Few bands can say that they’ve collaborated with acts as wide-ranging as metal titans Metallica, jam-rockers Gov’t Mule and the String Cheese Incident, and rappers Rakim and the Roots’ Black Thought. Yet that’s the world of the Soul Rebels, a New Orleans brass band whose 2015 tour of Japan added sit-ins with hip-hop duo Macklemore & Ryan Lewis and dark prince Marilyn Manson.

“By instrumentation, we’re always going to be affiliated with New Orleans and jazz,” Soul Rebels snare drummer Lumar LeBlanc says. “But what we do is play the music in such a modern fashion. We’re able to get our point across where you realize, ‘Wow, I’m not missing a guitar or electric bass, and it’s just as exciting.’ ”

LeBlanc and bass-drum partner Derrick Moss both served with New Orleans’ traditional Olympia Brass Band before co-founding the Soul Rebels on the side in 1991, taking that name from Cyril Neville after opening for the Neville Brothers.

“He helped fortify that persona,” LeBlanc says from his current home in Houston. “Though we were heavily reared in the Olympia [brass] tradition, we also came [up] in the era of funk and hip-hop, so we wanted to incorporate that in our music and to not disrespect the older guys. So we wore two hats.”

That breadth’s not unusual on the live scene in New Orleans, where musicians might play seven days a week—and even multiple gigs per day. “You’re called to play so many different styles,” says the classically trained LeBlanc, who grew up as a fan of the Doors, Parliament and Miles Davis while admiring drummers from second-line marchers to Rush’s rock virtuoso Neil Peart. “We play it all because we were exposed to it all coming up.”
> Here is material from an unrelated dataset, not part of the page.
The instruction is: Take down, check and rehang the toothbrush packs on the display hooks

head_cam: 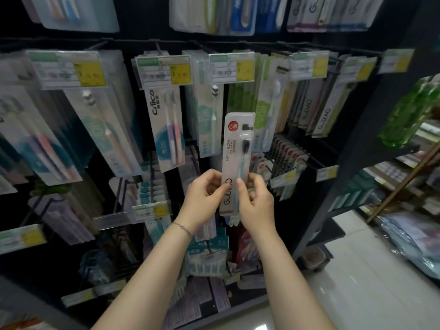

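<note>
A white toothbrush pack [235, 148] with a red round sticker, the word TOOTHBRUSH and a black-bristled brush stands upright in front of the display. My left hand [204, 196] grips its lower left edge, thumb on the front. On the lower right edge sits my right hand [256, 201], also with its thumb on the front. The pack hangs off no hook. A row of similar red-sticker packs [288, 158] hangs on a hook just to the right, behind the held pack.
Black display racks hold many hanging toothbrush packs with price tags [164, 70] on the hook ends. A hook with a price label [327, 173] juts out at the right. Green bottles [409, 110] stand on a side shelf. White floor [357, 282] lies at the lower right.
</note>
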A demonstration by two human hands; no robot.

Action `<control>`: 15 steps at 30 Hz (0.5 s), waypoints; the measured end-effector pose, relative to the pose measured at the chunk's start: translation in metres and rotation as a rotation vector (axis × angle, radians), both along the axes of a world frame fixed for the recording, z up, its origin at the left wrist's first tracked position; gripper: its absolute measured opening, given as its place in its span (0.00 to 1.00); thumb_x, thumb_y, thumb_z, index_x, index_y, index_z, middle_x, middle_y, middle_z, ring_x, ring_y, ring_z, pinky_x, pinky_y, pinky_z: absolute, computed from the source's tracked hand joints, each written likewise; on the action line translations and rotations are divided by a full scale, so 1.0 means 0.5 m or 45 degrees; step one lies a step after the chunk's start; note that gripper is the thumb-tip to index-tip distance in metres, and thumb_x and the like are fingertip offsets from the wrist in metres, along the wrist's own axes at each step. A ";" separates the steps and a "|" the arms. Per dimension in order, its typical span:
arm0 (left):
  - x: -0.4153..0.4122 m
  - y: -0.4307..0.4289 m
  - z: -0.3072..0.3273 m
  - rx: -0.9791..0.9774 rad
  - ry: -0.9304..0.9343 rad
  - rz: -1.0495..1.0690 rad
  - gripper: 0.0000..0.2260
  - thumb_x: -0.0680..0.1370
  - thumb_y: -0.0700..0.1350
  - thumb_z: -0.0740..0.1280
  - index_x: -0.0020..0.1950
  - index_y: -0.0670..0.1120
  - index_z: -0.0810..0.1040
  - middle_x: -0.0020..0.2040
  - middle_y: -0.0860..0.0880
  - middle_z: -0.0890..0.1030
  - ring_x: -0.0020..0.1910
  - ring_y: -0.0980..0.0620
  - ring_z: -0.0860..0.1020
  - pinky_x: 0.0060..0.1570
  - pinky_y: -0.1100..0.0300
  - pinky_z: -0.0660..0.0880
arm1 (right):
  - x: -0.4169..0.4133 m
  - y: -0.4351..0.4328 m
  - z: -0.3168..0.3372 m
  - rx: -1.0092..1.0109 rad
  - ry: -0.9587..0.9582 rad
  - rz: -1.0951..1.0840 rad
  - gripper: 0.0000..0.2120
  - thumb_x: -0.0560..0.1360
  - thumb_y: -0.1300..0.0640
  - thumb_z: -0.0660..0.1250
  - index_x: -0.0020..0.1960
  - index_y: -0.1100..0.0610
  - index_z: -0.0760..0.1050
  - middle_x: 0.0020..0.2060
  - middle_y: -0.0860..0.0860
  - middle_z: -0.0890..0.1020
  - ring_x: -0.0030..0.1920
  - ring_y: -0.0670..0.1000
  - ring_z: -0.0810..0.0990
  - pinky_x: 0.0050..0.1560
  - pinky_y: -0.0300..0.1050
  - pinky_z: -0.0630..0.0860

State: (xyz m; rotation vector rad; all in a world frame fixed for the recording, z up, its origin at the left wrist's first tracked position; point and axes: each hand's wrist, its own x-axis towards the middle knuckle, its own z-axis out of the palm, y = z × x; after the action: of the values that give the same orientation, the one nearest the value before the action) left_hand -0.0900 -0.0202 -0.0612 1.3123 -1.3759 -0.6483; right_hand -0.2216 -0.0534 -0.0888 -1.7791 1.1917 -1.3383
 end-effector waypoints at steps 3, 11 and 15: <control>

For a Feb. 20 show at the Sinclair, his group appears as the Soul Rebels Sound System featuring Talib Kweli. “He’s very professional, a gifted lyricist and also a very socially conscious individual, so he’s definitely aligned with [us],” LeBlanc says of the Brooklyn-based guest rapper. “When we started the Soul Rebels thing, it was all about freedom of expression and standing up for people who couldn’t stand up for themselves and the oppressed.”

The band has been practicing Kweli’s songs as well as their own originals for him to perform over. “He understands live instruments,” LeBlanc says, comparing Kweli’s style and flow to that of Black Thought. “When we get together, we’ll be more able to see how he wants it. Maybe he’ll want it slower or to play it faster live for the energy. … It’s different for different people. With Metallica, it was the whole gamut of articulation. Some loud, some low. Tempos change, and you really have to follow.”

The Soul Rebels run their own gamut with shiny, slippery acoustic textures from sousaphone player Edward Lee Jr., trumpeters Julian Gosin and Marcus Hubbard, trombonists Corey Peyton and Paul Robertson, and tenor saxophonist Erion Williams, in addition to separate drum specialists LeBlanc and Moss, who honed their chops in school marching bands. “You have 20 or 30 people trying to sound like one,” LeBlanc says, “so that’s why Derrick and I have that ear to sound like one drummer.” And all eight members deliver their own soulful and animated vocal lines, whether sung, rapped or interpreted on horns.

The Soul Rebels haven’t commercially released an album since 2012’s Rounder CD Unlock Your Mind, which included covers of the Eurythmics, Allen Toussaint and Stevie Wonder. In 2013, however, the band also released Power=Power, a free digital mixtape that sported frisky interpretations of Jay Z, Daft Punk and Kanye West hits.

“It’s such a funny business now with actually physically selling CDs—we’re blessed that we do a lot of live shows,” LeBlanc says of the Soul Rebels’ crowd-pleasing focus on concerts. “Once the energy transfers between the audience and the artist, it takes on a life of its own, so you can ride off that.”